Dicono che le politiche di contenimento della spesa, dei tagli alla sanità, degli equilibri di bilancio e del rispetto dei trattati UE hanno dimostrato – alla prova dei fatti – (secondo l’insegnamento evangelico, Matteo 7, 15-20) la loro instabile fragilità: in questa emergenza COVID-19 lo spazio Schengen, con il repentino ripristino delle frontiere interne (anche visivamente con pietre), limitando la libertà di circolazione dei cittadini comunitari (quelli italiani in primis), ha fatto mancare quella solidarietà che dovrebbe unire: l’umanità.

[1] Vedi F.P. Circolare n. 2/2020, «Misure recate dal decreto-legge 17 marzo 2020 n. 18, recante “Misure di potenziamento del Servizio sanitario nazionale e di sostegno economico per famiglie, lavoratori ed imprese connesse all’emergenza epidemiologica da Covid 19”».

[2] Punto 5, «Protocollo di accordo per la prevenzione e la sicurezza dei dipendenti pubblici in ordine all’emergenza sanitaria da “Covid-19”», 3 aprile 2020, www.funzionepubblica.gov.it.

[3] Cfr. CGARS, sez. cons., 7 aprile 2020, n. 110 (Numero Affare 00099/2020).

[4] Cfr. un personale contributo, Riunioni degli organi in videoconferenza ai tempi del COVID-19, con schemi d’atto, mauriziolucca.com, 19 marzo 2020, ove si rilevava che « nelle sedute ordinarie, la tracciabilità, ovvero la genuinità della presenza fisica, viene dalla dichiarazione, ovvero dal verbale della seduta… Nel verbale sono contenute, quindi, le operazioni di formazione e di documentazione della manifestazione volitiva o della rappresentazione dell’Organo Collegiale: concretizza giuridicamente un’attività documentatrice».

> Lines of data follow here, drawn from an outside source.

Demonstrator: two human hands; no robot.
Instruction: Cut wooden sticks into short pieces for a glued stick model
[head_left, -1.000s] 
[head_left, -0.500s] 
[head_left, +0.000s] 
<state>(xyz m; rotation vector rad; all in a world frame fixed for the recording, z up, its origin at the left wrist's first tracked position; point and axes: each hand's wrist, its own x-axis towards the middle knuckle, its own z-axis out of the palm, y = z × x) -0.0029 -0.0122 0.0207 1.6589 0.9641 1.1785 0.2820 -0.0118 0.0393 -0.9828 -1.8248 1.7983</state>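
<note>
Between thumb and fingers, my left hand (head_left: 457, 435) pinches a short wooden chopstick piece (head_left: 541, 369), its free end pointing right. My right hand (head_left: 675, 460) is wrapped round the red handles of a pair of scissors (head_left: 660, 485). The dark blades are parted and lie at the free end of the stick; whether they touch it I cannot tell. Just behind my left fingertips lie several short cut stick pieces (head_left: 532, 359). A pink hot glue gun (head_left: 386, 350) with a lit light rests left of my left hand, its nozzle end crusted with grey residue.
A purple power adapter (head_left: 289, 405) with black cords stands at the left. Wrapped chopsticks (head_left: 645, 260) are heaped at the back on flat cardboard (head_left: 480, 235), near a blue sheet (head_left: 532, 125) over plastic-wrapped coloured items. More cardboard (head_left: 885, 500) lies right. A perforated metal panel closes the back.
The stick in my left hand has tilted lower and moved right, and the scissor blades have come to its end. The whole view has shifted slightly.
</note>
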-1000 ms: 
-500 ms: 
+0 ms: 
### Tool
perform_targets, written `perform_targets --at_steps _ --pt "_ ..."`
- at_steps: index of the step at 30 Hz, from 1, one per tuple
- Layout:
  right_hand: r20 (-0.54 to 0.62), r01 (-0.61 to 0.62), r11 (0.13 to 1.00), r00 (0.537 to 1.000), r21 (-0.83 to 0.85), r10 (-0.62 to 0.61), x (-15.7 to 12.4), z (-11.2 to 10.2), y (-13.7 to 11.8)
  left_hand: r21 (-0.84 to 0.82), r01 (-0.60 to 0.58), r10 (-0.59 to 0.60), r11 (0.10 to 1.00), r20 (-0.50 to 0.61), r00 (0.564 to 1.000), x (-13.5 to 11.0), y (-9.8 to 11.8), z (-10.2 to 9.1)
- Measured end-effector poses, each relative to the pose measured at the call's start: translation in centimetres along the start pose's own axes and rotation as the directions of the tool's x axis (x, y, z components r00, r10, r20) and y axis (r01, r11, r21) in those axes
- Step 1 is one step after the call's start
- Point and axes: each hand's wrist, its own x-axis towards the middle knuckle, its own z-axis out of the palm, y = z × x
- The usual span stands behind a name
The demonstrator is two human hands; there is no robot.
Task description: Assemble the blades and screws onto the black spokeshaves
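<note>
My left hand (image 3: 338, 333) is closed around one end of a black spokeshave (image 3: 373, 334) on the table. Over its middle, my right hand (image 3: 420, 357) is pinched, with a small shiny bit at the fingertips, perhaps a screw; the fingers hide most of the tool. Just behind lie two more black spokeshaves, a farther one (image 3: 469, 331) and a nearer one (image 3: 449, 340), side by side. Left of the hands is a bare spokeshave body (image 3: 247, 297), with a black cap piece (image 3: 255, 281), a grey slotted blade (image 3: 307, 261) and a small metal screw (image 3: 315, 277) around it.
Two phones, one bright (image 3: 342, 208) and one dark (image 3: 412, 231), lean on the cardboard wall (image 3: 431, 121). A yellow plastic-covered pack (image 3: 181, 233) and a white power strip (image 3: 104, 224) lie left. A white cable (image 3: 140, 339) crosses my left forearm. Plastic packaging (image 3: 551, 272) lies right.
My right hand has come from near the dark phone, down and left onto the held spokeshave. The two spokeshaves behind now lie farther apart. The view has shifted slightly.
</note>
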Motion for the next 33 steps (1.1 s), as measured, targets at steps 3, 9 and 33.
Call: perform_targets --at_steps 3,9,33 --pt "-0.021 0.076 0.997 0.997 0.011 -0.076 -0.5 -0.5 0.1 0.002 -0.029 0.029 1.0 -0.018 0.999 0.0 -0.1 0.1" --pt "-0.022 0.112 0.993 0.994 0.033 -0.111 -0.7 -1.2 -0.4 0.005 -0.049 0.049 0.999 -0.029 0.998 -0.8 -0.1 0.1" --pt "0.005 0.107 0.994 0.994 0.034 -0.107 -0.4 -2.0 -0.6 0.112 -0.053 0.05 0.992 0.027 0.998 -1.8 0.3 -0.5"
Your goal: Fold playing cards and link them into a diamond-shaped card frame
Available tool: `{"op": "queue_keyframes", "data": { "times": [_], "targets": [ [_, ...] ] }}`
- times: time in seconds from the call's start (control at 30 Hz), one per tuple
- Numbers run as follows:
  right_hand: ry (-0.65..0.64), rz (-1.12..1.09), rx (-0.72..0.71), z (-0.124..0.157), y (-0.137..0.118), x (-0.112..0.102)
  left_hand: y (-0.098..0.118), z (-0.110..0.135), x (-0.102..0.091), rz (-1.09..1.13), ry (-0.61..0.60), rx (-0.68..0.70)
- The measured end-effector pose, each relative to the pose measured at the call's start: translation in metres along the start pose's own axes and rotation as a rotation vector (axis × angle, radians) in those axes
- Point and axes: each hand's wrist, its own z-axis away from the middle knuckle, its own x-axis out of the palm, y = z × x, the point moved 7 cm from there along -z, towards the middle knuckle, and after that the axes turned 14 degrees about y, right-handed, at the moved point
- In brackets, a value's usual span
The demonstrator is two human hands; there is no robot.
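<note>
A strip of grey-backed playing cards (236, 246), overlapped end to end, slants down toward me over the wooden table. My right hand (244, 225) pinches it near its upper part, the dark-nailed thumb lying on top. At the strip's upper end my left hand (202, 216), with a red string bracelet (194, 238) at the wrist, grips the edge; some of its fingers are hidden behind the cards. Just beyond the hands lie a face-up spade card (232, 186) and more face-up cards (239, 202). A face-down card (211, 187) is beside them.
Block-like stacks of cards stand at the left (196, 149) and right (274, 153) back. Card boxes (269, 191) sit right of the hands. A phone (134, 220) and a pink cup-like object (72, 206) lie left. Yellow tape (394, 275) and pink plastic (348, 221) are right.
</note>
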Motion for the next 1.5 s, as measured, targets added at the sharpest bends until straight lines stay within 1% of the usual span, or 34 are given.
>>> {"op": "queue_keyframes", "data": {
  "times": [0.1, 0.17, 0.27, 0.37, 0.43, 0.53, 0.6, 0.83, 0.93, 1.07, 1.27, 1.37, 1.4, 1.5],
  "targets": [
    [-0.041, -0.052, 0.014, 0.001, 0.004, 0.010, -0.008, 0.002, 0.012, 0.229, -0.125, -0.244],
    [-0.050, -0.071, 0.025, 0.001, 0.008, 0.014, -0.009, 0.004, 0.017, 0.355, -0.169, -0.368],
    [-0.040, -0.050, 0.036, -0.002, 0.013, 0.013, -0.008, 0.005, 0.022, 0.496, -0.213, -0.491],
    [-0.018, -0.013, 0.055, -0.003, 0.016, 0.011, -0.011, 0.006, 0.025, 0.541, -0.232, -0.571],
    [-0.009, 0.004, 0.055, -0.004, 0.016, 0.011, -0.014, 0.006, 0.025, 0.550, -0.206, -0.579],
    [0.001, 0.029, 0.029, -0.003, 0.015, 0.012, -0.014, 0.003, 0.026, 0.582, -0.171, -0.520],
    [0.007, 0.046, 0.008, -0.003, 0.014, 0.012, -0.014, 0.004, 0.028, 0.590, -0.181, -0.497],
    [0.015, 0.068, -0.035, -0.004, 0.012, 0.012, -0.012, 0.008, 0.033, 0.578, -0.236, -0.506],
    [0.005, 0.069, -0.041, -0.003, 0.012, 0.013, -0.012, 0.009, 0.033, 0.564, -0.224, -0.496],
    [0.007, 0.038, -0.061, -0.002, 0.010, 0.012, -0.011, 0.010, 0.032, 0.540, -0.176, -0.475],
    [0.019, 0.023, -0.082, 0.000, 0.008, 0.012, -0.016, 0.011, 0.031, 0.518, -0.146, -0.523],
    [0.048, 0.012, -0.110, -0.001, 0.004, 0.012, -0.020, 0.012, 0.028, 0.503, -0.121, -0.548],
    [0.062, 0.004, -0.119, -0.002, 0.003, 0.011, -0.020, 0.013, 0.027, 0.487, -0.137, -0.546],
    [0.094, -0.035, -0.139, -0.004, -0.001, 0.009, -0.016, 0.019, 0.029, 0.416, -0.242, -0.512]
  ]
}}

[5] Cfr. un personale contributo, Obbligo di comunicazione telematica per la convocazione del Consiglio comunale, in LexItalia.it, 2013, n. 4, ove si scriveva che con la telematica «necessariamente inquadrata all’interno dello sviluppo tecnologico e della connessa riduzione della spesa pubblica, in una prospettiva di amministrazione “aperta e digitale”, e più in generale del c.d. “governo elettronico”, obbligando l’ente locale (la P.A.) all’utilizzo delle modalità informatiche per tutte le proprie comunicazioni, rimanendo residuale l’utilizzo della “posta ordinaria”».

[6] La firma digitale in formato PAdES, più nota come «firma PDF», è un file con normale estensione <*.pdf>, leggibile con i comuni readers disponibili per questo formato; inoltre, prevede diverse modalità per l’apposizione della firma, a seconda che il documento sia stato predisposto o meno ad accogliere le firme previste ed eventuali ulteriori informazioni, il che rende sì il documento più facilmente fruibile, ma consente di firmare solo documenti di tipo PDF, Cass. Civ., sez. Unite, 27 aprile 2018, n. 10266.